Does that mean I should be worried? Is there any way to tell whether a
given drive I can buy online supports it?
>> 1. What exactly this means. My understanding is that some data has
>> been lost (or may have been lost) on the drive, but the drive still
>> has spare sectors to remap things once the failed sectors are written
>> to. Is that correct?
>
>
> It may also mean that the four sectors at least, have already been remapped
> ... I'll let the experts confirm. The three pending errors might be where a
> read has failed but there's not yet been a re-write - and you won't have
> noticed because the raid dealt with it.
I'm guessing nothing has been remapped yet, because the
Reallocated_Sector_Ct and Reallocator_Event_ct are both zero.

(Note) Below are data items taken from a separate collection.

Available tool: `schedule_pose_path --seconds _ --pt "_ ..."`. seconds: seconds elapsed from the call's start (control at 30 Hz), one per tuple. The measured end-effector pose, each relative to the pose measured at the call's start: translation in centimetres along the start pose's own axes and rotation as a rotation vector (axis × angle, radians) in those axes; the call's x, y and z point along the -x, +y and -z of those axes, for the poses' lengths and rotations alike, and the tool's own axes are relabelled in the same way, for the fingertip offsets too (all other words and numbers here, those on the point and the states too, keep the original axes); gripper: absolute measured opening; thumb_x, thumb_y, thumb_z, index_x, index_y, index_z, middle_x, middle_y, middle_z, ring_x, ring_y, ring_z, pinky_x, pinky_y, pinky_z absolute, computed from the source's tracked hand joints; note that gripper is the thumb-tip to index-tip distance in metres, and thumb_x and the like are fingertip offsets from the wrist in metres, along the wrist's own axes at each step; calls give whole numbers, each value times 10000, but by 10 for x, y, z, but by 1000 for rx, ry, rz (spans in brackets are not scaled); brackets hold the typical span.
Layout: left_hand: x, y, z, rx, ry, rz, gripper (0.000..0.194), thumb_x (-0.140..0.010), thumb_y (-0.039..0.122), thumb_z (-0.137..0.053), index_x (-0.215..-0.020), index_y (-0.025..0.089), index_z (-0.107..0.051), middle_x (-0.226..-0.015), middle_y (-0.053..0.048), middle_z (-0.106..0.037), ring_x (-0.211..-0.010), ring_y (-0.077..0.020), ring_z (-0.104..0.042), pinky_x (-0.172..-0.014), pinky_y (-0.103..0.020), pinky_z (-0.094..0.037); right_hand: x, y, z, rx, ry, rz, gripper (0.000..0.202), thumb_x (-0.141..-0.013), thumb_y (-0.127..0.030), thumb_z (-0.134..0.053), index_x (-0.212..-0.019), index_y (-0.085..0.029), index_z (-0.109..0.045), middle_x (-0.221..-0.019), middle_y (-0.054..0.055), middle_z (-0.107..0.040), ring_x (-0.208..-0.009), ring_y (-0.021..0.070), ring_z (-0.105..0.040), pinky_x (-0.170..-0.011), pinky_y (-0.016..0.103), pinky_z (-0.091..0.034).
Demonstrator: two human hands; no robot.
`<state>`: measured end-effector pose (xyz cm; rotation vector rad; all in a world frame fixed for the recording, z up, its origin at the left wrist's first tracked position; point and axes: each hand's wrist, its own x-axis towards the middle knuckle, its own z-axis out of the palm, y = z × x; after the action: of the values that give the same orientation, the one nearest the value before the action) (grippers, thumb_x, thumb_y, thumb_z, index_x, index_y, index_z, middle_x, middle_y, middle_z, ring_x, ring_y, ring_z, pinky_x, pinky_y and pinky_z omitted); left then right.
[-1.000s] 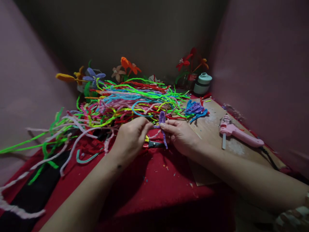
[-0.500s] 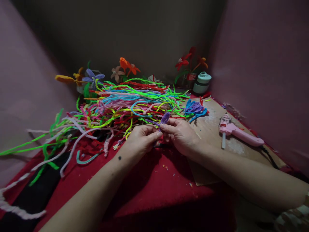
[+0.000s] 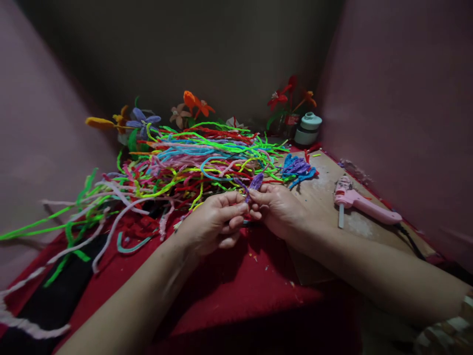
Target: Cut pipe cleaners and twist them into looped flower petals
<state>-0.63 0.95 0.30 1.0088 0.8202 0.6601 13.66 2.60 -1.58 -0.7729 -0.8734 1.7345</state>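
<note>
Purple fuzzy strip, bent into a loop, is showing between both hands above the red-covered counter. Right hand, toward five o'clock from it, is pinching its base; left hand, at eight, is gripping its lower end. A pink glue gun is lying at three o'clock, and a multicoloured pile of strips is spreading at ten.

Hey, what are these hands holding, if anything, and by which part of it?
A purple fuzzy loop: the right hand pinches it at its base, and the left hand pinches the end just below.
</note>
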Motion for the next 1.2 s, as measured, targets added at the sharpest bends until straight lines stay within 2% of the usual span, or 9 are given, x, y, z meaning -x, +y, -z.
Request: schedule_pose_path --seconds 0.13,0.23,0.37,0.47,0.57,0.67,0.93,1.07,1.2 --pt "-1 0 1 -49 -28 0 150 -815 323 -521 -774 179 -510 -463 105 -287 -346 -30 -123 -298 -156 -236 -1 -4 2 -5 13 53 278 -592 -255 -735 -610 -158 -475 -480 -49 -471 -410 52 -410 -402 197 -298" --pt "-1 -2 -1 -447 288 -135 239 -858 402 -423 -761 191 -479 -507 67 -412 -359 -65 -309 -362 -200 -308 -5 -4 7 52 89 147 224 -615 -256 -708 -653 -153 -513 -528 -44 -495 -430 51 -414 -407 198 -309" --pt "-1 -8 -4 -1339 704 -646 335 -832 439 -478 -996 150 -525 -823 -67 -604 -739 -186 -568 -648 -301 -431 -7 -3 9 92 140 179 198 -637 -266 -683 -675 -151 -526 -558 -40 -504 -446 54 -412 -421 207 -310" --pt "-3 -14 -7 -1881 690 -881 239 -852 309 -473 -981 129 -562 -795 -90 -608 -742 -209 -554 -656 -317 -396 -5 -1 6 66 126 153 211 -638 -262 -686 -663 -157 -504 -534 -57 -467 -433 49 -375 -417 208 -272" --pt "-4 -18 -9 -2043 661 -888 208 -874 177 -392 -797 154 -584 -666 -59 -566 -630 -181 -518 -601 -305 -358 -2 2 4 50 101 117 222 -640 -253 -688 -646 -161 -485 -505 -74 -416 -413 40 -314 -402 209 -206" --pt "-4 -16 -8 -1785 623 -764 232 -867 171 -382 -724 160 -564 -665 -49 -549 -628 -156 -505 -589 -278 -355 -1 5 5 72 77 89 222 -648 -270 -686 -648 -154 -496 -503 -71 -408 -408 38 -299 -400 211 -186" --pt "-6 -4 -5 54 73 -54 119 -775 261 -566 -760 149 -527 -512 93 -301 -378 -10 -118 -349 -141 -194 -1 -4 1 17 10 12 339 -591 -299 -751 -581 -160 -443 -454 -53 -453 -378 35 -355 -367 183 -226" --pt "-8 -4 -2 206 -3 -9 95 -758 208 -585 -796 123 -565 -521 94 -294 -378 5 -94 -325 -109 -183 1 -6 0 -30 -1 41 310 -628 -276 -723 -590 -165 -436 -447 -53 -459 -366 34 -344 -355 175 -226" --pt "-4 0 -2 -171 169 -55 215 -815 360 -514 -822 153 -572 -494 74 -364 -345 -38 -242 -325 -166 -284 -2 -3 4 -3 71 92 244 -640 -242 -698 -621 -160 -469 -500 -50 -476 -397 38 -375 -370 178 -253"
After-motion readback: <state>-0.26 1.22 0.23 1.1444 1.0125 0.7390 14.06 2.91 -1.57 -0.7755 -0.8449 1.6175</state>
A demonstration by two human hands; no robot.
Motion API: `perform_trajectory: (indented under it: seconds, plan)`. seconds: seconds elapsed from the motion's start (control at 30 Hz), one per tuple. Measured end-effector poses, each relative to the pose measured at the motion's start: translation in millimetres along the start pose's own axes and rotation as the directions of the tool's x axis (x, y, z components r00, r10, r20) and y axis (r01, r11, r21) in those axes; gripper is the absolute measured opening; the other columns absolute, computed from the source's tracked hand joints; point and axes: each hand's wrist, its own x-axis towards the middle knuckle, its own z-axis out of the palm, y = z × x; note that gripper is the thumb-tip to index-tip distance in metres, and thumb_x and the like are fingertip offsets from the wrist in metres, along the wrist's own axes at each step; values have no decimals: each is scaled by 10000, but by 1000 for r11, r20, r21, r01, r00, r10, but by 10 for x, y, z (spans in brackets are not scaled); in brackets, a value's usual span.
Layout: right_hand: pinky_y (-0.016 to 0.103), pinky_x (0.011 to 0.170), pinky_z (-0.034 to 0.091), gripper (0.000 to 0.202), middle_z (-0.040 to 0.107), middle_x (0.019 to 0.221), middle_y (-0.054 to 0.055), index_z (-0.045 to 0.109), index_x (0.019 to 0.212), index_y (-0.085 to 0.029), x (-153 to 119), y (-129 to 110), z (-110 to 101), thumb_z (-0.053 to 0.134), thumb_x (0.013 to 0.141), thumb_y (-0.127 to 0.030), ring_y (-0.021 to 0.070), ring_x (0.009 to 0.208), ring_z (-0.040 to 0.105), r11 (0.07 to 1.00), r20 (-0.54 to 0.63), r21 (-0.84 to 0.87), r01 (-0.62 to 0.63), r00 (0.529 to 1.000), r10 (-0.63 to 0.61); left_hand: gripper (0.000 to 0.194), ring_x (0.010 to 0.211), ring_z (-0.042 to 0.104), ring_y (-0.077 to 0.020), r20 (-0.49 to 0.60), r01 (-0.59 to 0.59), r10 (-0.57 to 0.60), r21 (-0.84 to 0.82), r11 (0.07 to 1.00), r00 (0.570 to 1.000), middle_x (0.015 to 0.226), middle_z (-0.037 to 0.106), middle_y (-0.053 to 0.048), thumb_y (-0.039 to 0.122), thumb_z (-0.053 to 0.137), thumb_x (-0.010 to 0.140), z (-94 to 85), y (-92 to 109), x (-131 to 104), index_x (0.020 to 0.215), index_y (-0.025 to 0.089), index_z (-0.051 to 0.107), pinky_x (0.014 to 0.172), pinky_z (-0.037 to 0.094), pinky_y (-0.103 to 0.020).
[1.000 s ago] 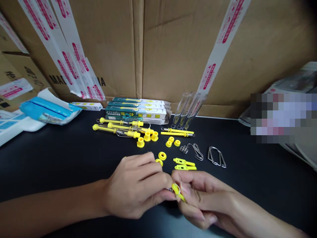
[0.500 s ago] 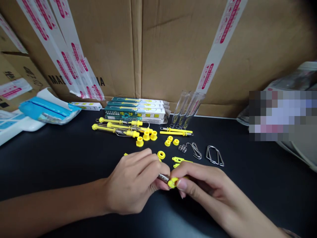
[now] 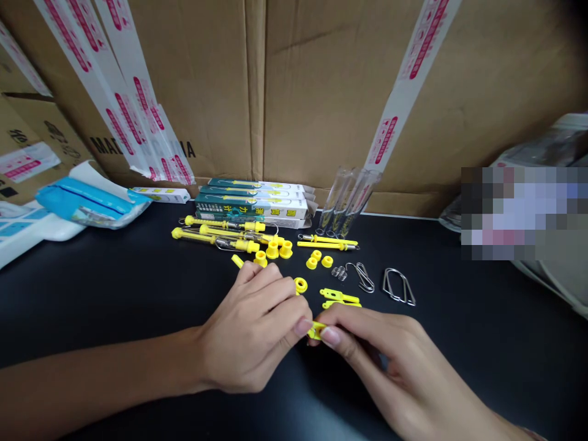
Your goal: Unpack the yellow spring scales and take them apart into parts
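A small yellow plastic piece (image 3: 316,331) is pinched between my two hands. My left hand (image 3: 261,331) is closed round its left end, and a yellow tip (image 3: 237,261) sticks out above the knuckles. My right hand (image 3: 381,349) grips the right end between thumb and forefinger. Just beyond lie a yellow ring (image 3: 301,285) and flat yellow parts (image 3: 340,296). Farther back are yellow caps (image 3: 285,249), small yellow rings (image 3: 327,261), small springs (image 3: 339,273), wire hooks (image 3: 362,277) and bent metal loops (image 3: 399,287).
Stacked small boxes (image 3: 257,205), clear tubes (image 3: 344,202) and yellow spring scales (image 3: 215,239) stand or lie before a large cardboard box (image 3: 321,92). A blue packet (image 3: 96,199) is at the left. Plastic bags (image 3: 560,147) lie at the right.
The metal cylinder seen between my hands is now hidden. My left thumb has moved up onto the yellow piece, and the yellow tip above my left knuckles shows more.
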Motion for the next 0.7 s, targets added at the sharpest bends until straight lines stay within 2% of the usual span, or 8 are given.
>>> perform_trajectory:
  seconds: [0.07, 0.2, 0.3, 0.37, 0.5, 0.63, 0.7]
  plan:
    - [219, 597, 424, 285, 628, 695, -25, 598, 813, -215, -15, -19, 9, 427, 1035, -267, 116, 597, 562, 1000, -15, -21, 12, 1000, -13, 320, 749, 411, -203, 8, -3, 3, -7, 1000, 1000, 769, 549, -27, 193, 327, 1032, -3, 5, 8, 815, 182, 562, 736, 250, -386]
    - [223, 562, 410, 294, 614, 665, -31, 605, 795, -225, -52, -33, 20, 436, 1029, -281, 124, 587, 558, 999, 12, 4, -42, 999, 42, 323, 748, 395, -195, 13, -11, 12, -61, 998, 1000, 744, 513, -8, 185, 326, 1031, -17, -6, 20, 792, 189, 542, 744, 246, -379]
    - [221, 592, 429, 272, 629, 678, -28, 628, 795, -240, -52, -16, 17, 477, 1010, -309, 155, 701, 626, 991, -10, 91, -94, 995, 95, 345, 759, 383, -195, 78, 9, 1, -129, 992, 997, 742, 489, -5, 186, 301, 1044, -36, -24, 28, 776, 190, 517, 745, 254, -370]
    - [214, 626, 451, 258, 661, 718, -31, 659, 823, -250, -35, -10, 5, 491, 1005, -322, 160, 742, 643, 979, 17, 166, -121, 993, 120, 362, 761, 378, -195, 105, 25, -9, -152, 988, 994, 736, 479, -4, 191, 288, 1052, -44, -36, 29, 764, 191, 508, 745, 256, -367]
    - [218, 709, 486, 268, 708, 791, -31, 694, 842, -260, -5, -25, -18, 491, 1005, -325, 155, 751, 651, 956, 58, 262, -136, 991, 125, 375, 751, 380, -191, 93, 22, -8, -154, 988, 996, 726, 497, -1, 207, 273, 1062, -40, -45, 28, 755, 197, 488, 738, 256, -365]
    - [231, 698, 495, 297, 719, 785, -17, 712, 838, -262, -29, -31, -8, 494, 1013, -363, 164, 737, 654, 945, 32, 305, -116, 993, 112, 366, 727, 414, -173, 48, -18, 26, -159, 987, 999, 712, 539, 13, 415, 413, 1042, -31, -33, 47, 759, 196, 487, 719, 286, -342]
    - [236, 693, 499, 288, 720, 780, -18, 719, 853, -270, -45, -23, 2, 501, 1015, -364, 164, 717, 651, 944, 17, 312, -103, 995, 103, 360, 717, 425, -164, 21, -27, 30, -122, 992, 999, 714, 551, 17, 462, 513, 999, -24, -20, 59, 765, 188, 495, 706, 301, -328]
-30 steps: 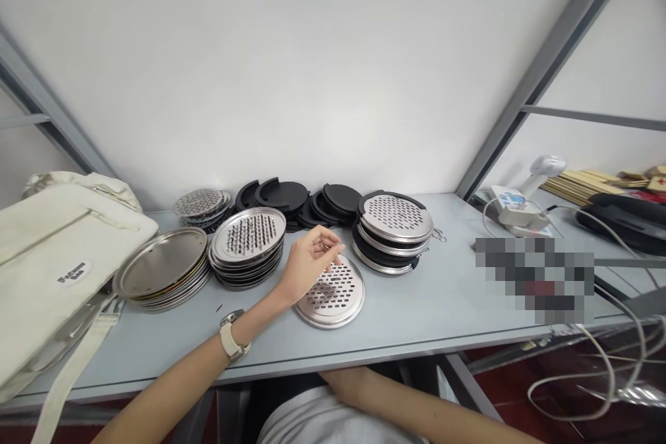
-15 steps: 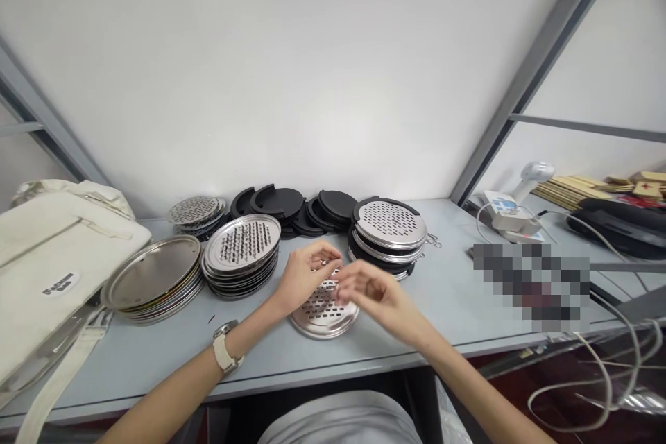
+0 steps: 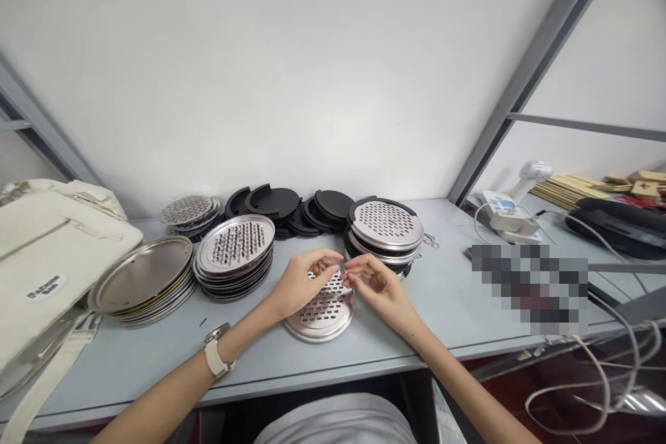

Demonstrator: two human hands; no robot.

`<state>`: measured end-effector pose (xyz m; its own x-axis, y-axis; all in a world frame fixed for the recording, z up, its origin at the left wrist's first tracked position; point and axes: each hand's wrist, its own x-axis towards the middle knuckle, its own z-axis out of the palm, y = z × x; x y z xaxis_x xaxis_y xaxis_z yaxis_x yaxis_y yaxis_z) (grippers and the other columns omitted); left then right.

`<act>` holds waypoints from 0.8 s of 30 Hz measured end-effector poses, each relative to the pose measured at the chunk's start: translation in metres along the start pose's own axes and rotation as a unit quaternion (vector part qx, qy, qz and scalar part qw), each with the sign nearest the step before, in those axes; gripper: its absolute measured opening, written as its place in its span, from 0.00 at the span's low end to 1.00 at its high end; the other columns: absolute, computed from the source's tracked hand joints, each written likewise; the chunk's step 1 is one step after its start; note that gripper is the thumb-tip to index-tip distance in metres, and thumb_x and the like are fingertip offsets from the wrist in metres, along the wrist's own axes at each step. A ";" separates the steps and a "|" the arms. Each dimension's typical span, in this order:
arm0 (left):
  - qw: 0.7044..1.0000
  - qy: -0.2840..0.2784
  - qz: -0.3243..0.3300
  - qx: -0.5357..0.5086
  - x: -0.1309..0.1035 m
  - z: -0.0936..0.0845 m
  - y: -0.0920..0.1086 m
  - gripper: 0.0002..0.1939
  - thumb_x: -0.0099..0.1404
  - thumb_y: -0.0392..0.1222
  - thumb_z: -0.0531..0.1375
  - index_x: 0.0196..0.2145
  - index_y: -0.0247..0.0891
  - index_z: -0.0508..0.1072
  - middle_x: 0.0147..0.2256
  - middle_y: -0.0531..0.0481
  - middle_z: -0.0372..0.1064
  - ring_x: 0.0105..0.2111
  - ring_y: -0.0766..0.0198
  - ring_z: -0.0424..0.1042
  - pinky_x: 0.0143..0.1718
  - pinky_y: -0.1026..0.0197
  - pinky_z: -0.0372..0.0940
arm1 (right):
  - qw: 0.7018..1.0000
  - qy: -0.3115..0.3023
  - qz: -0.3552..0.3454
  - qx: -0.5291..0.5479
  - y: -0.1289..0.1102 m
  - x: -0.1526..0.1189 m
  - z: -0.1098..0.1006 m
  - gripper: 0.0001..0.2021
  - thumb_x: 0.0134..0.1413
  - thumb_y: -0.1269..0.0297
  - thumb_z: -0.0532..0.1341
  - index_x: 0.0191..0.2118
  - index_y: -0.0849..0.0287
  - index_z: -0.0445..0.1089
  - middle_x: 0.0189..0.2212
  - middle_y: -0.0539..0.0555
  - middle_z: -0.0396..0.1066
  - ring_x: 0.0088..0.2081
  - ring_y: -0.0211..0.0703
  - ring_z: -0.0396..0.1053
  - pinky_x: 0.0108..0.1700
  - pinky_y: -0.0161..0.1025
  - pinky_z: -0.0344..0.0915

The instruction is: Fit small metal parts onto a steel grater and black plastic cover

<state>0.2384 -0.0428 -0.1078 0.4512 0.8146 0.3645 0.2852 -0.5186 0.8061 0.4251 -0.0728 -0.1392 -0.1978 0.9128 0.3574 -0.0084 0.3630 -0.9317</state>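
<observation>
My left hand (image 3: pixel 308 284) and my right hand (image 3: pixel 382 290) meet fingertip to fingertip. Both pinch a small shiny metal piece (image 3: pixel 342 268), too small to tell its kind. Just beneath them a round metal grater disc (image 3: pixel 318 329) with rows of slots lies flat on the table, its far part hidden by my fingers. Right behind my right hand rises a stack of black rings and grater discs (image 3: pixel 388 222), with bent wire loops (image 3: pixel 429 241) sticking out at its right side.
Stacked grater discs (image 3: pixel 236 243) and plain metal plates (image 3: pixel 148 270) stand on the left of the grey table (image 3: pixel 442 312). Black round holders (image 3: pixel 275 201) and smaller perforated discs (image 3: pixel 187 211) sit behind. A cream bag (image 3: pixel 57 243) lies far left; a white scanner (image 3: pixel 528 187) stands right.
My fingertips have come together, and the small metal piece now shows between them. The whole view has shifted slightly; the stacks stay in place.
</observation>
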 end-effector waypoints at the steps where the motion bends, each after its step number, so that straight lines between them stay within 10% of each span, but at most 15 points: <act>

>> 3. Assuming my understanding is correct, and that the sector falls
>> within the RAID1 partition on the drive, is there some way I can
>> recover the sectors from the other drive in the RAID1? As a last
>> resort I imagine I could wipe the suspect drive and then rebuild it
>> from the good one, but I'm hoping there's something less risky I can
>> do.
>
>
> Do a scrub? You've got seven errors total, which some people will say "panic
> on the first error" and others will say "so what, the odd error every now
> and then is nothing to worry about". The point of a scrub is it will
> background-scan the entire array, and if it can't read anything, it will
> re-calculate and re-write it.
Yes, that sounds like what I need. Thanks to Google I found
/usr/share/mdadm/checkarray to trigger this. It still has a few hours
to go, but now the bad drive has pending sectors == 65535 (which is
suspiciously power-of-two and I assume means it's actually higher and
is being clamped), and /sys/block/md0/md/mismatch_cnt is currently at
1408. If scrubbing is supposed to rewrite on failed reads I would have
expected pending sectors to go down rather than up, so I'm not sure
what's happening.
Thanks
Bruce
--
Dr Bruce Merry
bmerry <@> gmail <.> com
http://www.brucemerry.org.za/
http://blog.brucemerry.org.za/
^ permalink raw reply
* Re: What to do about Offline_Uncorrectable and Pending_Sector in RAID1
From: Wols Lists @ 2016-11-13 21:06 UTC (permalink / raw)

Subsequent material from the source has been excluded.